YILMAZ ÖZDİL'E ŞOK SORU; KAÇ PARA ALDIN RTE'DEN?
Halk Tv'de Esad'ın sözlerine kızarak Başbakan Erdoğan'ı savunan Yılmaz Özdil'e okurlarından tepki yağdı.
Kaç para aldın RTE’den?
Değerli ağabeyim Uğur Dündar ekranlara geri döndü, Arena programı
Halk TV’de başladı.
Bir başka değerli büyüğüm Müjdat Gezen’le birlikte konuk olarak
katıldık. Arena’nın içinde, Yurt gazetesi ve Halk TV’nin ortaklaşa
gerçekleştirdiği Beşar Esad röportajı yayınlandı. Doğal olarak,
kendi ülkesinin çıkarları için ne gerekiyorsa onu söyledi.
Tayyip Erdoğan hakkında “yalancı, bağnaz, dürüstlüğü tanımayan,
kişilik sorunları yaşayan, en düşük seviyede ahlaki değere bile
sahip olmayan” sıfatlarını kullandı. CHP’yi övdü, laiklikten dem
vurdu. Ahmet Davutoğlu’na yalancı derken, dengeyi kolladı, Tayyip
Erdoğan’la arası limoni olan Abdullah Gül’e toz kondurmadı.

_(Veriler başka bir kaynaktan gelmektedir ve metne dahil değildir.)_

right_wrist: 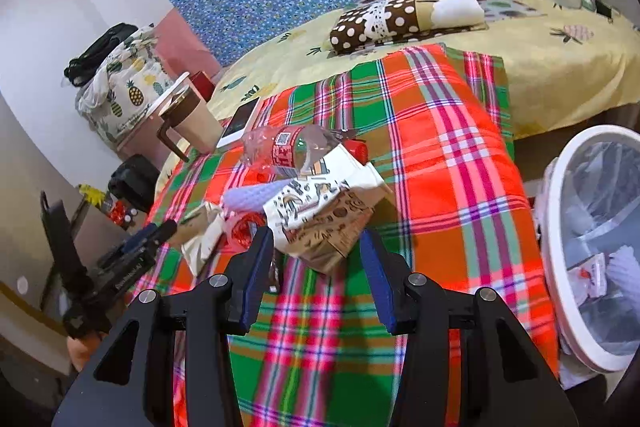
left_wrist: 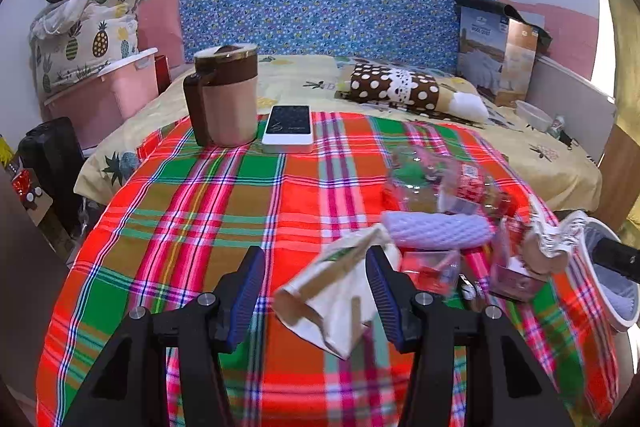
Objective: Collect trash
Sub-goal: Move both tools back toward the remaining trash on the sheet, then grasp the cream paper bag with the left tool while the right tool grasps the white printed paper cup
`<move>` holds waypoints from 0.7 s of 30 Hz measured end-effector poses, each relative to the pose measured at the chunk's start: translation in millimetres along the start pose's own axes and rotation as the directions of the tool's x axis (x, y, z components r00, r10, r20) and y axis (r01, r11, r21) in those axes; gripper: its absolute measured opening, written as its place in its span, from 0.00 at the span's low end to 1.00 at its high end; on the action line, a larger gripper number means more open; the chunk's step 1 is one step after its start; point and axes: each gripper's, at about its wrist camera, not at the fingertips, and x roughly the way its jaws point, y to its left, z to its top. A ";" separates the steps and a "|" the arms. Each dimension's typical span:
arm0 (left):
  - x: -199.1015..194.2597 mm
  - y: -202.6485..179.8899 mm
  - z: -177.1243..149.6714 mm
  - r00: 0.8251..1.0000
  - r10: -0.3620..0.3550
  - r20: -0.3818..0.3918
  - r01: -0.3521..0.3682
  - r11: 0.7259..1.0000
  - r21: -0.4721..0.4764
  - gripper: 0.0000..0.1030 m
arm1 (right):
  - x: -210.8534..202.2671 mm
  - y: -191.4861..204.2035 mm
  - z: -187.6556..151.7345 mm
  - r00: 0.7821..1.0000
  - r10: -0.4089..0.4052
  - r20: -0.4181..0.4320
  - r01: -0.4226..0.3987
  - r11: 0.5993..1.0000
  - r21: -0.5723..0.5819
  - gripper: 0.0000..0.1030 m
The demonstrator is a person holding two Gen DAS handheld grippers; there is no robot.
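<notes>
On the desk covered with a red, green and pink plaid cloth (left_wrist: 248,211), the trash lies in a loose heap toward the right side. The left tongs (left_wrist: 316,291) are released, their blue-padded fingers spread wide; a crumpled cream paper bag (left_wrist: 336,303) lies between them, its upper edge close against the right finger, though whether they touch cannot be told. Just beyond the bag sits a lilac ribbed foam sleeve (left_wrist: 436,230), and farther off a crushed clear plastic bottle (left_wrist: 432,179) with a red label. To the right of the sleeve are clear and red wrappers (left_wrist: 432,267) and a printed paper bag (left_wrist: 552,243) near the desk's right edge. The right tongs (right_wrist: 316,267) are also released, fingers apart, with the brown lower end of that printed paper bag (right_wrist: 320,219) lying between their tips, no pad clearly pressing on it. From the right wrist view, the bottle (right_wrist: 288,147) lies just beyond the printed bag and the foam sleeve (right_wrist: 248,197) to its left. A white trash bin (right_wrist: 560,211) lined with clear plastic stands off the desk's right edge, already holding some scraps. At the far left of the desk stand a brown-and-beige lidded mug (left_wrist: 224,95) and, just right of it, a white phone (left_wrist: 289,129). Beyond is a bed with a yellow pineapple sheet (left_wrist: 532,155).
</notes>
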 end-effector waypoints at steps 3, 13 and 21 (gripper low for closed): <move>12.9 5.2 0.0 1.000 -0.004 -0.026 0.004 1.000 0.001 0.51 | 6.1 -0.5 4.6 1.000 -0.001 -0.012 0.002 0.999 0.043 0.46; 32.9 7.8 -9.5 0.991 -0.089 -0.098 0.087 0.996 -0.025 0.43 | 20.9 -9.6 10.2 0.998 -0.019 -0.059 0.028 0.988 0.150 0.46; 23.0 -5.5 -17.9 0.990 -0.102 -0.099 0.102 0.995 -0.005 0.16 | 9.4 -6.9 11.5 0.999 -0.024 -0.029 0.027 0.996 0.084 0.17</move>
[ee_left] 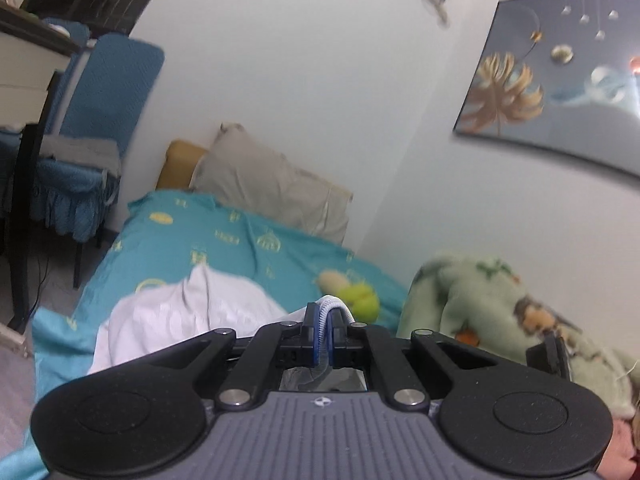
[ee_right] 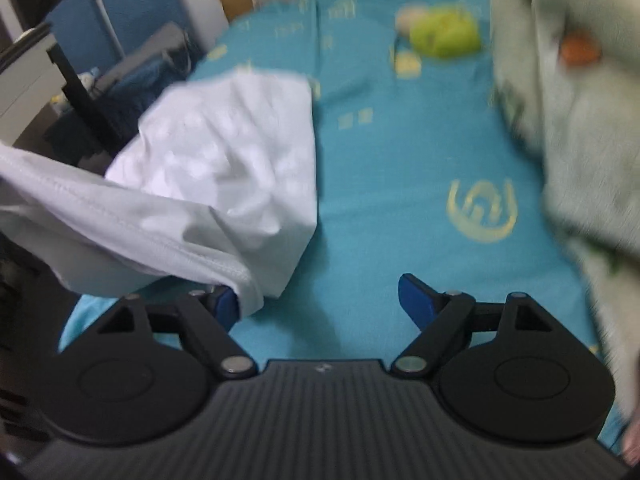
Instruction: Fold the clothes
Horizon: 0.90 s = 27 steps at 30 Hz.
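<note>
A white garment (ee_right: pixel 224 168) lies crumpled on the teal bedsheet (ee_right: pixel 400 168), with one hemmed part lifted off toward the left edge of the right wrist view. My left gripper (ee_left: pixel 327 322) is shut on a ribbed white edge of the white garment (ee_left: pixel 188 320), which loops up between its blue pads. My right gripper (ee_right: pixel 320 304) stands open over the sheet. The garment's corner drapes against its left fingertip (ee_right: pixel 226 306) and nothing is pinched between the pads.
A fluffy green blanket (ee_right: pixel 568 120) is heaped on the right of the bed. A yellow-green soft toy (ee_right: pixel 440 34) lies near the far end, before a beige pillow (ee_left: pixel 272 188). Blue chairs (ee_left: pixel 100 120) and a desk stand left of the bed.
</note>
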Each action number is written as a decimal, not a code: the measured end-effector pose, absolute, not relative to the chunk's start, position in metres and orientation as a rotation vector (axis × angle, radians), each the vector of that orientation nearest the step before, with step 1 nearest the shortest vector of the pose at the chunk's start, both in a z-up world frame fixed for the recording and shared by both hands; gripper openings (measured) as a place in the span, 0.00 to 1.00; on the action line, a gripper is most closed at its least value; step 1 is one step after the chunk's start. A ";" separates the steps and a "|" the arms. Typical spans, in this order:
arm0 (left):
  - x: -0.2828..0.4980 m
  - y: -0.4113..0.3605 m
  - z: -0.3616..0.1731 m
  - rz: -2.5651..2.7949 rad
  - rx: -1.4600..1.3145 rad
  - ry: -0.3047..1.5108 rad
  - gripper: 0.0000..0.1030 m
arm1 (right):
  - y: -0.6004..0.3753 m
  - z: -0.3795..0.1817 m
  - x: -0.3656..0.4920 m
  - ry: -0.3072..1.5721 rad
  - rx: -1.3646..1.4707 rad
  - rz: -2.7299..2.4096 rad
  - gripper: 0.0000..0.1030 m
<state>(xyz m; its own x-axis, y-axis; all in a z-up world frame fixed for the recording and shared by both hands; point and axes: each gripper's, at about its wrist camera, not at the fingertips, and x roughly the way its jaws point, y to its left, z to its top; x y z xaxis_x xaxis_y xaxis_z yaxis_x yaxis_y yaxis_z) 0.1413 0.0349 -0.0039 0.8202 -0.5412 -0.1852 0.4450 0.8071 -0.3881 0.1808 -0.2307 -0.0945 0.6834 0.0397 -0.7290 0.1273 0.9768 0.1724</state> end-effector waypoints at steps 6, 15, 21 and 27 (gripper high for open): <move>0.108 0.040 0.032 -0.645 -0.359 0.123 0.04 | -0.229 -0.033 0.131 0.312 0.100 -0.251 0.80; 0.077 0.045 0.048 -0.678 -0.383 0.054 0.04 | -0.227 -0.011 0.108 0.122 0.056 -0.248 0.82; 0.125 0.033 0.008 -0.592 -0.372 0.287 0.04 | -0.262 -0.060 0.163 0.581 0.298 -0.140 0.82; 0.157 0.031 -0.026 -0.553 -0.365 0.435 0.04 | -0.260 -0.108 0.184 0.856 0.409 -0.078 0.82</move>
<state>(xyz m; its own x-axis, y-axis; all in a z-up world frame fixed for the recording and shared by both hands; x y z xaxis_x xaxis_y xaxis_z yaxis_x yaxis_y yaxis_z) 0.1573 0.0307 -0.0261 0.7650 -0.5724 -0.2952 0.4216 0.7916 -0.4422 0.1839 -0.2599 -0.1075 0.6578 0.0954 -0.7471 0.2293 0.9195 0.3193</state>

Sanırsın İsviçre’nin cumhurbaşkanıdır, demokrasi dersi vermeye
kalktı. Dinledik tabii... Sonra “en başta Ortadoğu hacivatları,
hiçbir yabancı ülke liderinin Türkiye Cumhuriyeti Başbakanı’na
hakaret etme hakkı yoktur” dedim. “Televizyonlar üzerinden
yürütülen bu tür psikolojik harekâtları dinleyeceğimize, pırıl
pırıl Türkiye Cumhuriyeti, yüzü Batı’ya dönük Atatürk Cumhuriyeti,
nasıl oldu da, bu adamlarla kol kola girdi, nasıl oldu da kendimizi
bir anda Ortadoğu bataklığında bulduk, buna kafa yormalı”
dedim.
*
Tayyip Erdoğan’ın kötü adam olması, Esad’ı iyi adam yapmaz.
*
Mesaj yağdı haliyle...
*
“Kaç para aldın RTE’den?” diye sormuş Duygu. “Tayyip’in avukatı”
demiş Mehmet. “Sevilen bir lidere, Esat’a hakaret ettiniz” demiş
Utku. “Atatürkçü olmadığını gördük” diye öfkelenmiş Ulaş.
“Duyduklarıma inanamadım, o konuşan siz miydiniz, dublörünüz
müydü?” diye merak etmiş Levent. “Tayyip kendi halkına hakaret
ederken bir kelime itiraz ettin mi?” diye sormuş Erhan. “Sözleriniz
beni rencide etti, sizi kınıyorum” demiş Mehmet. “Başbakan’a yağ
çekerek sempati kazanmak istemişseniz, buna değmezsiniz” diye
uyarmış Özgür. “Sizi yanlış tanımışız” diye sitem etmiş Ömür. “En
sevdiğim gazeteciydin, adın üstünde yoz, Tayyip seni de korkuttu
demek ki, Allah belanı versin” diye saydırmış Sadık. “Tayyip’i
savunmaya geçtiniz, size yakışmadı” diye kızmış Bilgi. “Tayyip
Erdoğan bu ülkenin kurucularına, mesela İsmet İnönü’ye hakaret
ettiği zaman aynı cesareti gösterip, Tayyip Erdoğan bu lafı edemez
dediniz mi?” diye sormuş Alpaslan... Ki, hakikaten İnönü’yü savunan
hiç yazım yoktur! “Sizi ne zaman satın alacaklar diye bekliyorduk,
sizi dinlerken ağlamamak için zor tuttum kendimi, bundan
sonra gazete almayacağım, köşe yazısı okumayacağım” diye veda
etmiş İsmail. “Esad’ın maruz kaldıklarını bilmeden konuşuyorsun,
şerefsizsin, alçaksın, gazeteci bozuntususun” diye bağırmış Cihan.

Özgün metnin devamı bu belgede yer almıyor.